Nel suo nuovo libro edito da Laterza, "Il matrimonio omosessuale è contro natura" (Falso!), la filosofa Nicla Vassallo rivolge “socraticamente” alcune domande a quegli omofobi che si dicono contrari al matrimonio same-sex.
Partendo dalle loro note posizioni in materia, quelle che, a loro avviso, spiegherebbero perché sia giusto vietare il diritto di sposarsi alle coppie formate da individui del medesimo sesso, la Vassallo, con rigore e ragionevolezza, chiede conto proprio di tali posizioni. Chiede, con le sue domande a volte banali, altre provocatorie, di spiegare il perché di certe affermazioni. Chiede di ragionare assieme e di andare oltre il pregiudizio. 
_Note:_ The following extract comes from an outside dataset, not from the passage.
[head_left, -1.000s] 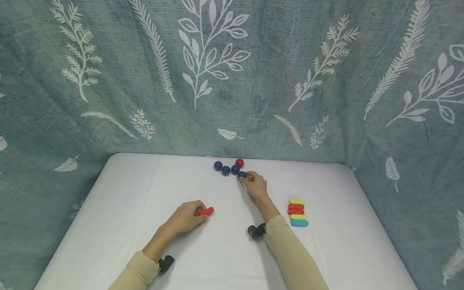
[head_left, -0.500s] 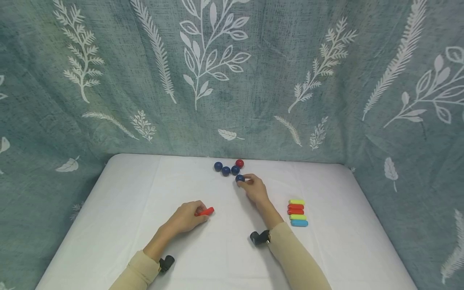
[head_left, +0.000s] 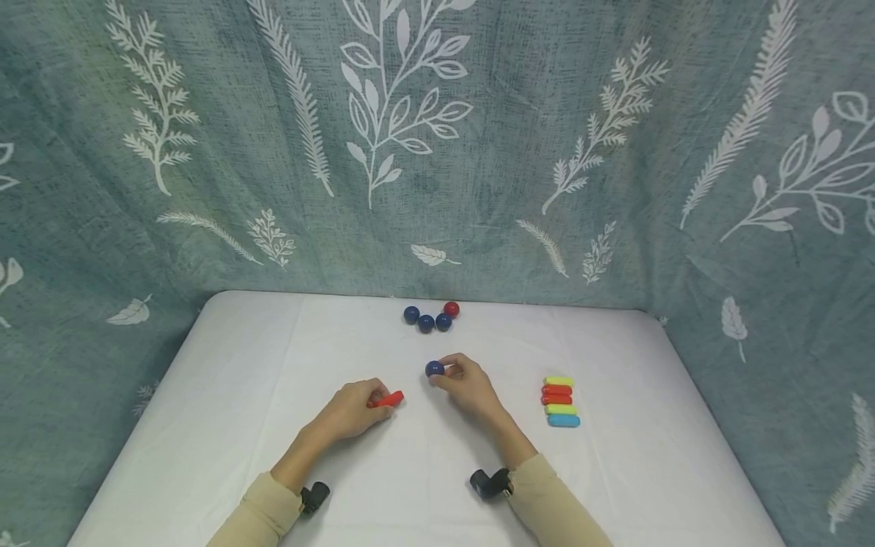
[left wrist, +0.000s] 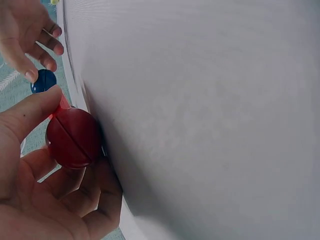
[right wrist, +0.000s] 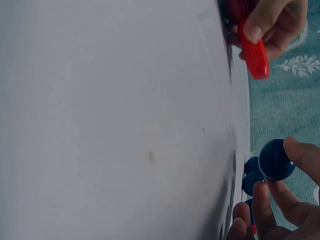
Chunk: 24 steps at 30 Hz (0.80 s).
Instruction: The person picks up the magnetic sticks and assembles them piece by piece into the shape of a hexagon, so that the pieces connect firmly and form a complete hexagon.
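Note:
My left hand (head_left: 352,409) grips a short red stick (head_left: 391,399) low over the white table, left of the middle. A dark red ball (left wrist: 74,138) sits at the near end of that stick in the left wrist view, hidden by the hand in the head view. Across from it, my right hand (head_left: 472,386) pinches a blue ball (head_left: 434,368) between thumb and fingers. In the right wrist view the blue ball (right wrist: 276,160) and the free end of the red stick (right wrist: 256,55) are clearly apart.
Toward the table's back edge lie three blue balls (head_left: 426,324) and a red ball (head_left: 452,309). On the right, several short sticks lie in a column: yellow-green (head_left: 560,410), red (head_left: 557,390) and blue (head_left: 563,421). A patterned green curtain (head_left: 437,228) hangs behind.
My right hand has drawn the blue ball away from the group at the back, toward me and slightly left, nearer the red stick. The left hand has stayed in place.

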Tool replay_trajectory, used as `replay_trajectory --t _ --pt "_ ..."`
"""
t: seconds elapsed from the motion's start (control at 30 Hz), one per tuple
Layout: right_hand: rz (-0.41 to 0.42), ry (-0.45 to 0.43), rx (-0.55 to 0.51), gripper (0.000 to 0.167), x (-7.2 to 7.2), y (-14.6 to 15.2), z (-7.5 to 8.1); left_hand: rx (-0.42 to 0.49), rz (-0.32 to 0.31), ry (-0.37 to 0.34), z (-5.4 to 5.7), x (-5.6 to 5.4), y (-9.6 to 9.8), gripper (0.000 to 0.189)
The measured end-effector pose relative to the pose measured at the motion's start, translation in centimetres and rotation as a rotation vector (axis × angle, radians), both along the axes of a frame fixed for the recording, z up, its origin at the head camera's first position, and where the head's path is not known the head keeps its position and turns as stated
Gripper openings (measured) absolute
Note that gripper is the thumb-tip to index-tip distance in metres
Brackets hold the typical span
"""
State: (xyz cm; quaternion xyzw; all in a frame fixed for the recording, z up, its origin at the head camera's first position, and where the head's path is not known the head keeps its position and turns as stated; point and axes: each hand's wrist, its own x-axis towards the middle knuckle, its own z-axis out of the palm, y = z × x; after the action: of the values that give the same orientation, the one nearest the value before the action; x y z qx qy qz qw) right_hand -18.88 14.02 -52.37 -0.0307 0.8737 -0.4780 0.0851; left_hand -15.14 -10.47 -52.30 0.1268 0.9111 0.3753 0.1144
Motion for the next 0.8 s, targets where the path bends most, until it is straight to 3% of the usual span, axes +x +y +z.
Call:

La Vassallo, infatti, è sicura che, una volta caduti i pregiudizi, non sia più possibile, agli omofobi, opporsi al matrimonio same-sex.


La Vassallo, si è detto, parte dalle posizioni degli omofobi e le smonta. Ecco, allora che la Saggista affronta pregiudizi come quelli che vorrebbero 
  • che il matrimonio same-sex (che è un matrimonio civile) minacci il matrimonio sacro;
  • che un matrimonio debba necessariamente prevedere l’unione di una femmina e di un maschio;
  • che il matrimonio debba sempre essere finalizzato alla procreazione;
  • che il matrimonio same-sex sia contro natura;
  • che il matrimonio same-sex minacci il matrimonio tradizionale…
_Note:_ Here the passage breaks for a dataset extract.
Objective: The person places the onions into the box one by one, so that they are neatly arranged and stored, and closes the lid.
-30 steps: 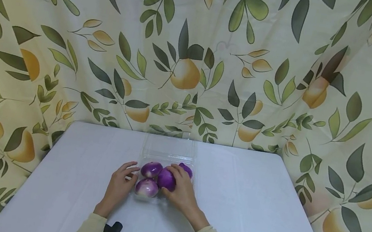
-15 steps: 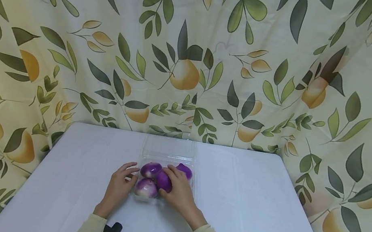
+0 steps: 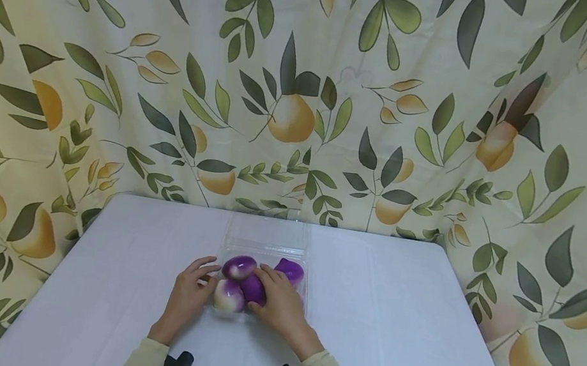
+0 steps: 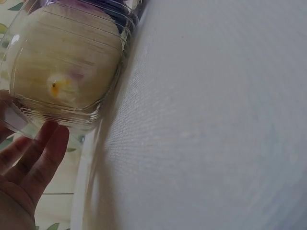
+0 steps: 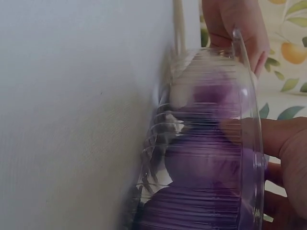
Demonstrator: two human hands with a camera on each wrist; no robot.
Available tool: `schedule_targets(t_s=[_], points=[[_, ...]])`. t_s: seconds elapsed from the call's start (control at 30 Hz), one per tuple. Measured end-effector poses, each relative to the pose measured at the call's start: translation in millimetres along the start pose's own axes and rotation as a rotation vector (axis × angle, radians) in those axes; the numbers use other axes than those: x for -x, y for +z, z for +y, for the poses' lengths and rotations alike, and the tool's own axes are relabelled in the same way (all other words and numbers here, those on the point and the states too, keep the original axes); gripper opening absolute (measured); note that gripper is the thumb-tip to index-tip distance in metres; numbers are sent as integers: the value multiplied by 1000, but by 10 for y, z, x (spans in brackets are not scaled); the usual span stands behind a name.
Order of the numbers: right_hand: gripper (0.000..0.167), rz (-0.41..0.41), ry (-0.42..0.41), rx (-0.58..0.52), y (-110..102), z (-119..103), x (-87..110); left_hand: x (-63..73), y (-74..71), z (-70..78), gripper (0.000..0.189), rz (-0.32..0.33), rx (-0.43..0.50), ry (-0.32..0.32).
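A clear plastic clamshell container (image 3: 308,289) lies with its lid folded back and holds several shiny purple-and-white onions. My right hand (image 3: 281,304) reaches in from the right and grips a deep purple onion (image 3: 255,290) in the middle. Beside that one, at the near left, sits a paler onion (image 3: 229,296), its white end pressed close to the wall in the left wrist view. Another onion (image 3: 239,267) lies behind it, and one with a pointed tip (image 3: 290,269) is at the back right. My left hand (image 3: 189,292) holds the container's left rim, fingertips (image 4: 57,139) against the outer wall.
The raised lid (image 3: 268,232) reaches toward the far edge of the white-covered table (image 3: 376,313). A patterned curtain (image 3: 299,80) hangs behind and at both sides. Black wrist-worn devices (image 3: 178,362) sit below each hand.
My right hand has shifted slightly left and toward me with the middle onion. The near-left onion has turned to show more white. My left hand stays at the rim.
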State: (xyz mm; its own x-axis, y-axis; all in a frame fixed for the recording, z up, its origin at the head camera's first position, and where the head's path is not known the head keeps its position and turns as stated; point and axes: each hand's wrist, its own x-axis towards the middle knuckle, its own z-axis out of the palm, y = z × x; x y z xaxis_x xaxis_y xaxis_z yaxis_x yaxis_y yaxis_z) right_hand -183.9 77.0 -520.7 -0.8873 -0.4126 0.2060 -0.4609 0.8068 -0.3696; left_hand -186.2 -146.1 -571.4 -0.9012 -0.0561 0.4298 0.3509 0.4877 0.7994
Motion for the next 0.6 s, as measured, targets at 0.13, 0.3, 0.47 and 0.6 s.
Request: schedule_targets(t_s=[0.13, 0.3, 0.47, 0.6], points=[[69, -10, 12, 4, 3, 2, 0, 2, 4, 1, 24, 7, 0, 9], [68, -1, 25, -30, 3, 8, 8, 1, 6, -9, 25, 8, -2, 5], [65, 25, 27, -70, -14, 20, 29, 1, 7, -18, 25, 13, -4, 4], [58, 50, 5, -70, -61, 21, 45, 9, 12, -20, 25, 16, -3, 11]])
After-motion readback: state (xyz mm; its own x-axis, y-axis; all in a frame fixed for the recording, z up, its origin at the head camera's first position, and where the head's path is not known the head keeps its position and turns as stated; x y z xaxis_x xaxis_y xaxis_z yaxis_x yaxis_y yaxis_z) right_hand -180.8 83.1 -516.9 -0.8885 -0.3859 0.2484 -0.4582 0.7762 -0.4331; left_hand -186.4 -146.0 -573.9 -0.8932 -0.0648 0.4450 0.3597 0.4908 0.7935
La Vassallo, nel saggio, con argomentazioni soprattutto filosofiche, ma anche storiche e, a volte, psicologiche e sociologiche, smonta punto per punto le tesi omofobe e ricorda come, non solo il matrimonio (per chiunque) sia un diritto umano sancito dall'articolo 16 della Dichiarazione universale dei diritti umani, ma anche come sia un atto di civiltà e democrazia non negare (partendo da dei pregiudizi) a una minoranza diritti di cui la maggioranza gode.
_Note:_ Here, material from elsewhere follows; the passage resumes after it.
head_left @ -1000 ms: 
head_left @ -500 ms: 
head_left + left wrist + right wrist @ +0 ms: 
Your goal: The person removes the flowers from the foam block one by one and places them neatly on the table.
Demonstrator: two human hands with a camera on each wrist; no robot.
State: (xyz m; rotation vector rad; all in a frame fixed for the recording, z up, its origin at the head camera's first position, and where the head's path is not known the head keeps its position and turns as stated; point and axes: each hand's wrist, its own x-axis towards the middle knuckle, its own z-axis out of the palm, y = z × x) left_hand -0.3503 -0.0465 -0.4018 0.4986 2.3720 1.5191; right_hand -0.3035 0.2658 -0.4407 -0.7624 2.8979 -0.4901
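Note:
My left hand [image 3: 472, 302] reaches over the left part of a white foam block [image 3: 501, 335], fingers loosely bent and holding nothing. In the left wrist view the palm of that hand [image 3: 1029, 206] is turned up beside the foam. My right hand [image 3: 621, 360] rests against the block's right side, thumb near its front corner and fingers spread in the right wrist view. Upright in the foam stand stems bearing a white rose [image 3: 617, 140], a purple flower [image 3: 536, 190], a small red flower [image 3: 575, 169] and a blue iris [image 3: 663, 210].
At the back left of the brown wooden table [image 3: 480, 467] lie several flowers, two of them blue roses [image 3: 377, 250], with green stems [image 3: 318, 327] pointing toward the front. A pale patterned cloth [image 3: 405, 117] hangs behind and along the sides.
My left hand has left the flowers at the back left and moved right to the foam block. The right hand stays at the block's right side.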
Un libro di facile lettura (la Vassallo nel testo è lontanissima dall'uso di un linguaggio per soli specialisti) che si consiglia non solo agli omofobi, ma anche a molte persone GLBT che non hanno ben presenti i miglioramenti che si verificherebbero nella vita di ognuno se, anche in Italia, diventasse lecito, per le coppie gay e lesbiche, sposarsi.